I’ve generally abstained from commenting on what is going on in the Catholics Church, mainly out of sympathy for my Catholic collaborators on this site, but also because it is hard to find anything to say which is charitable. Damian Thompson, writing in this week’s Spectator has an excellent piece which prompts me to say a few things.

In the first place Dr Thompson is on the money when he describes the problem thus:

No pontiff in living memory has awakened the specific fear now spreading around the church: that the magisterium, the teaching authority vested in Peter by Jesus, is not safe in his hands.

It is necessary to remember that the Pope is not the Church, and right to emphasise that he pronounces infallibly only under certain conditions. But common sense tells us that a Pope with this sort of media profile can do an awful lot of damage, not least because most folk don’t understand these limits. So, you get old Elton John saying that Pope Francis is his ‘hero’ because he is

 “ally” against conservative bishops in Africa in his views on same-sex relationships.
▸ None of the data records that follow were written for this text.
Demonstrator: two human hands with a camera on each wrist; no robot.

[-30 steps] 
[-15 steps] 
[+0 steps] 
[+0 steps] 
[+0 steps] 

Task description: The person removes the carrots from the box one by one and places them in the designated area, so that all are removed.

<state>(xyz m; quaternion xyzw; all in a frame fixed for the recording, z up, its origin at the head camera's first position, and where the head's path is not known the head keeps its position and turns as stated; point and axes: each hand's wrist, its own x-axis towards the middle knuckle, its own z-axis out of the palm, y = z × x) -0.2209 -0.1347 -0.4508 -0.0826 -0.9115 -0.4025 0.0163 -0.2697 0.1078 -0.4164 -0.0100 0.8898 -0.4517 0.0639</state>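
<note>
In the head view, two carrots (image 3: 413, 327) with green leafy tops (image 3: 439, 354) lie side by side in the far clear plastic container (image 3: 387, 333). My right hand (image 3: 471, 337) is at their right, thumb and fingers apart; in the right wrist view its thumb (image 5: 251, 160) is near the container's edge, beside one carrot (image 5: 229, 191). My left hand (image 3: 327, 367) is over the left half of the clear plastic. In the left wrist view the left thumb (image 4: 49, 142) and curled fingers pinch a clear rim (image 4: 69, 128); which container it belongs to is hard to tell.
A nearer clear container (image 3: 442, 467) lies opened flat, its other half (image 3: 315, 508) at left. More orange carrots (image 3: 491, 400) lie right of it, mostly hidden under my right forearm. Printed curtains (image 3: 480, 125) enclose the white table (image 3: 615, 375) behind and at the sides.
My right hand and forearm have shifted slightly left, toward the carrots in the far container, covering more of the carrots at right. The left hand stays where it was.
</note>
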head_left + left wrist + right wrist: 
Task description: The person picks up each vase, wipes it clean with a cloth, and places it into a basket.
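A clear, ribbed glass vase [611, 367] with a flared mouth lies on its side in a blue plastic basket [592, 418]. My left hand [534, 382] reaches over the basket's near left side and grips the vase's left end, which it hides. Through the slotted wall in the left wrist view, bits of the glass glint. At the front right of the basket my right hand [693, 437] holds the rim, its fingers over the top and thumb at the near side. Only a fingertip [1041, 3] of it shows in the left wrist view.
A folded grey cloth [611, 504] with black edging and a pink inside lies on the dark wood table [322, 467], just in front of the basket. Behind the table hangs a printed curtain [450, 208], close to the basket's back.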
“My sly bet is yes he is. He’s just had the [synod] in Rome and I think he’s fighting an uphill battle against the African cardinals and bishops.”

If John considers ‘Francis is on our side’ then he is wrong, because there is no sign that even Rambling Pope Frank wants to go that far – but what matters is that men like Elton John think otherwise. This, naturally, makes many faithful Catholics fearful; what if Francis is on that side of the argument?

Most likely, it seems to me, Rambling Pope Frank likes shooting from the mouth and then seeing what happens. That’s one of the few rational explanations for his habit of talking to the Communist atheists nonagenarian Scalfari, who has just told us all that the Pope favours access to Communion for divorced Catholics. The most over-worked communications officer in the world, Fr Lombardi, has weighed in to say that the report is ‘not reliable’. The only clear thing here is that the Pope is as reliable as a wonky Fiat (motto, ‘Fix it again Toni’).

If Dr Thompson is right, then, as he puts it, we have:

the successor of Peter is acting like a politician, picking fights with opponents, tantalising the public with soundbites and ringing up journalists with startling quotes that his press officer can safely retract. He is even hinting that he disagrees with the teachings of his own church.

It’s no wonder that many Catholics are disturbed and suspicious; there is much about this fellow that inspires both. The fellow talks a lot about being a shepherd, but I’m not clear he’s any idea what the job involves? It certainly does not consist of disturbing the sheep and mentioning ‘roast lamb’ a lot.

For those of us outside the Catholic Church, there’s nothing new in what Catholics are seeing here. The Anglicans have seen their Church effectively hollowed out, with the actual doctrinal content of the faith so watered down it can mean almost whatever anyone wants it to mean; most others have. The demands of the world are incessant. It does not want to hear about ‘sin’, and it sees no use in ‘repentance’. it wants, nay it demands, a Jesus who never said anything about not everyone being saved, and it wants a Jesus who said to sinner ‘hey, who are we to judge, just make sure you have a good time and don’t harm anyone – lurve is all – whatever lurve means.’ Since it can’t find him in Scripture, it insists on a post-modern reading thereof into which they can inject the Jesus of their imagining. Anyone contradicting this will not be popular. Look what they did to Jesus, after all?

The problem in any Church is one of authority. If we believe that we have the Spirit in us, and He guides us to understand Scripture, we have, as Chalcedon wrote here yesterday, to make sure we ground that reading in what the Christian faith has always professed. A Pope who finds that difficult may well be in the wrong job.